--- INFORMATION GIVEN ---
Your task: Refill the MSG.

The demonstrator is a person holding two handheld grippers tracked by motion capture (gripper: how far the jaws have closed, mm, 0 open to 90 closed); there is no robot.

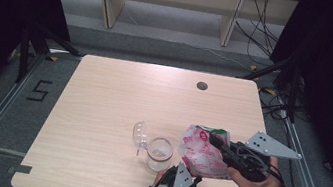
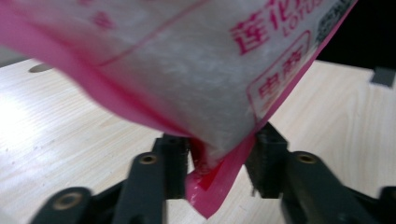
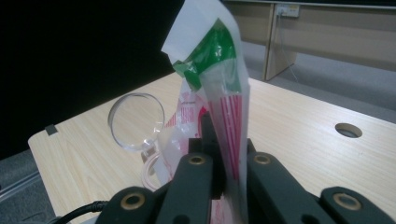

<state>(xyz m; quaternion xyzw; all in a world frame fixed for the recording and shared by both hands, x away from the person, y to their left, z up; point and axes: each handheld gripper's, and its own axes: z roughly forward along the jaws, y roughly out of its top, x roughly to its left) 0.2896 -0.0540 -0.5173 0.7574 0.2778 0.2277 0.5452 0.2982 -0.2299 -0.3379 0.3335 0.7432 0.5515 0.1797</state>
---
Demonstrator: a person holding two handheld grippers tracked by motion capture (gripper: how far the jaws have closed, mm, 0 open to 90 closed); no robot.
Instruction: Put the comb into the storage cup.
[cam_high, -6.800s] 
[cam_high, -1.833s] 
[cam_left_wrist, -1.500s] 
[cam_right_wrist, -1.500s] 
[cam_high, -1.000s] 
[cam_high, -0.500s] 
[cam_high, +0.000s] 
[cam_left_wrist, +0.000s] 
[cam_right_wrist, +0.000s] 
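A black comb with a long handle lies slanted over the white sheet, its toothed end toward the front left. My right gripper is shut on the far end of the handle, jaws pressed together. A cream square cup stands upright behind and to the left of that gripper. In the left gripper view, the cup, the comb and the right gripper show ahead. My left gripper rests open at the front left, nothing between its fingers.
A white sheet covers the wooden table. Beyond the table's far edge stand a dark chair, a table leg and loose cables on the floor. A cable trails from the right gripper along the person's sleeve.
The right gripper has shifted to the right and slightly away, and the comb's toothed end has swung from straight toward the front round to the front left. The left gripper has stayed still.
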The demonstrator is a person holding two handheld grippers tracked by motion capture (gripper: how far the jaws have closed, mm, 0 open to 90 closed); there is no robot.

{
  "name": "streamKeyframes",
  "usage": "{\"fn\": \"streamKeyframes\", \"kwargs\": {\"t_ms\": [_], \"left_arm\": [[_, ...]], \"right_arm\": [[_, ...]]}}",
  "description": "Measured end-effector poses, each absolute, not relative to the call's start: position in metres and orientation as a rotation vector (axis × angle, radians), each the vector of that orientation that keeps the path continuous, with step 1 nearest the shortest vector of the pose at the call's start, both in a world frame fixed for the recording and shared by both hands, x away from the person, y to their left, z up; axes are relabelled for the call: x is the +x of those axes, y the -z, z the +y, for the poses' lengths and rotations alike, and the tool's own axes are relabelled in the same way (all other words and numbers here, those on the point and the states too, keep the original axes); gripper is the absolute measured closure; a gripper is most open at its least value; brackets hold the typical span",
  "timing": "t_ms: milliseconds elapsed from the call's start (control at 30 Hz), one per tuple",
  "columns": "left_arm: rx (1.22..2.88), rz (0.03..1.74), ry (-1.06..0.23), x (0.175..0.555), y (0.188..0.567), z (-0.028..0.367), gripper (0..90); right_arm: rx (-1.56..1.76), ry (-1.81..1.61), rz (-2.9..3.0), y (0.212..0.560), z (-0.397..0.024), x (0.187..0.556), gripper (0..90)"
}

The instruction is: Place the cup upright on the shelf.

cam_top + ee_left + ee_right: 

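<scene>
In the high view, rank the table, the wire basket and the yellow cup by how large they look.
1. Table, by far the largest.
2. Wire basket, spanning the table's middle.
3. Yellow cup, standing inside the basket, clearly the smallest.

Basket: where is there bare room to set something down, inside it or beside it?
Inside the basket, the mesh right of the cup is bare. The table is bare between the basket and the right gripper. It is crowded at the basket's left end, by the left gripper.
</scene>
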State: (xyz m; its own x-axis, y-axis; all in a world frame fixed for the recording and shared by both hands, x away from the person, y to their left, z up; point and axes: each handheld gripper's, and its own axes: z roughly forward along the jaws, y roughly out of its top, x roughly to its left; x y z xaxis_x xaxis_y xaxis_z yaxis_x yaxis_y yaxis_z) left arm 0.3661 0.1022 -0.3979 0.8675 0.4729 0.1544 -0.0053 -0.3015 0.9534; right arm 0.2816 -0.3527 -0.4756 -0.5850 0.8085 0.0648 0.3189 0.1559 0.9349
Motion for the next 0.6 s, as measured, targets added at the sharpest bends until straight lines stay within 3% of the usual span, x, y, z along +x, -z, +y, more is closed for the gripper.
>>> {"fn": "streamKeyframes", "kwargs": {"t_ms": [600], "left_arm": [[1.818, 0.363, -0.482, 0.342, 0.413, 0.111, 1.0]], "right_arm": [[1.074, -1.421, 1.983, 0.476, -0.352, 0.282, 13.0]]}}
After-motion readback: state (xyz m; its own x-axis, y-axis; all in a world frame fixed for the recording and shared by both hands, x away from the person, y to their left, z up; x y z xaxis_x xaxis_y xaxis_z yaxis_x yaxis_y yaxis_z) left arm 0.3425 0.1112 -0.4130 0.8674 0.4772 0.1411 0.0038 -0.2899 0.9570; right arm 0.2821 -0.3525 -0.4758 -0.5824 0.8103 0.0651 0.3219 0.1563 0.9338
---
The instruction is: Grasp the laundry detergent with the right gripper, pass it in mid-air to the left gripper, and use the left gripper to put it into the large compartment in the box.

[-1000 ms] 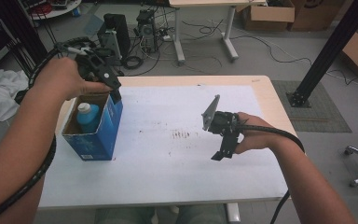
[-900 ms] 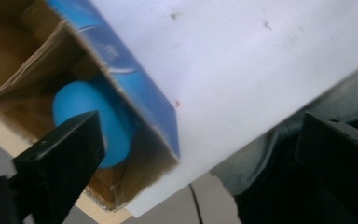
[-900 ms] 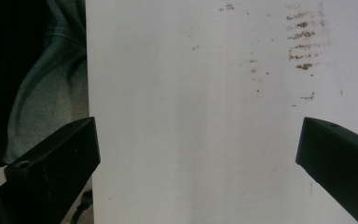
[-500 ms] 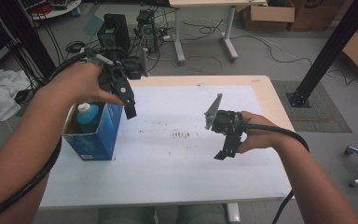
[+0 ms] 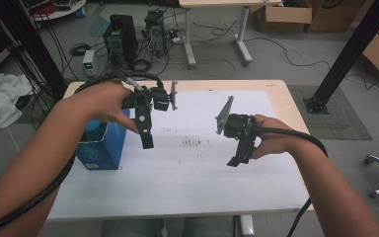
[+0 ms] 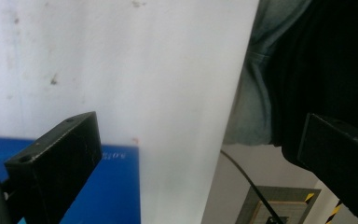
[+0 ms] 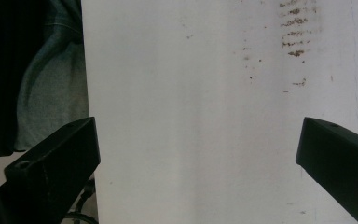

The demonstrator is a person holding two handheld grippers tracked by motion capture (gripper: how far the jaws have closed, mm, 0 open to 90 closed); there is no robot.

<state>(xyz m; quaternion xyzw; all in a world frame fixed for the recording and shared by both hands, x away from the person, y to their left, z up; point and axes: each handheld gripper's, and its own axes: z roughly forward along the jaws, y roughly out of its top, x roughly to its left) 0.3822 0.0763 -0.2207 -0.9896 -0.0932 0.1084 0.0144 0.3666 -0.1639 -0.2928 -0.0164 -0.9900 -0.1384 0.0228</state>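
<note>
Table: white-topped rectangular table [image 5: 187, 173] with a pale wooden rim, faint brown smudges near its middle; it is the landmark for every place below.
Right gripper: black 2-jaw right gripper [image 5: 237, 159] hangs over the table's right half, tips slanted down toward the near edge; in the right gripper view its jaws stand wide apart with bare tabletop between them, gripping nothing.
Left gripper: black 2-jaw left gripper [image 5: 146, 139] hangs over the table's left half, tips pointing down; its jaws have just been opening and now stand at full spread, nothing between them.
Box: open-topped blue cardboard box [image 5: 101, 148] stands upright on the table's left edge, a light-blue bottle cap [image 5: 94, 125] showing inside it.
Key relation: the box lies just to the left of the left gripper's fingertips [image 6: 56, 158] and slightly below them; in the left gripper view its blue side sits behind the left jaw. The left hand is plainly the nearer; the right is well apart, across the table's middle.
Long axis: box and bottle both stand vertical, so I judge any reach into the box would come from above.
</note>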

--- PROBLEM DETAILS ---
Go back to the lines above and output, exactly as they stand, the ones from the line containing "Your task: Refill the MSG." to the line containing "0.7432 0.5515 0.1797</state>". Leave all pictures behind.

--- TASK RESPONSE ---
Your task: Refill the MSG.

The demonstrator is a person holding two handheld grippers tracked by motion capture (gripper: how far the jaws have closed, mm, 0 open to 90 closed); there is no robot.


<state>(xyz m; quaternion xyzw; all in a world frame fixed for the recording and shared by both hands, x away from the person, y to their left, z up; point and axes: each handheld gripper's, and its own axes: z roughly forward along the jaws, y roughly out of its top, x roughly to its left) 0.2896 -0.0540 -0.5173 0.7574 0.2778 0.2277 0.5452 0.2982 -0.2299 -0.3379 0.3335 0.7432 0.5515 0.1797</state>

Nothing remains to be added to the output.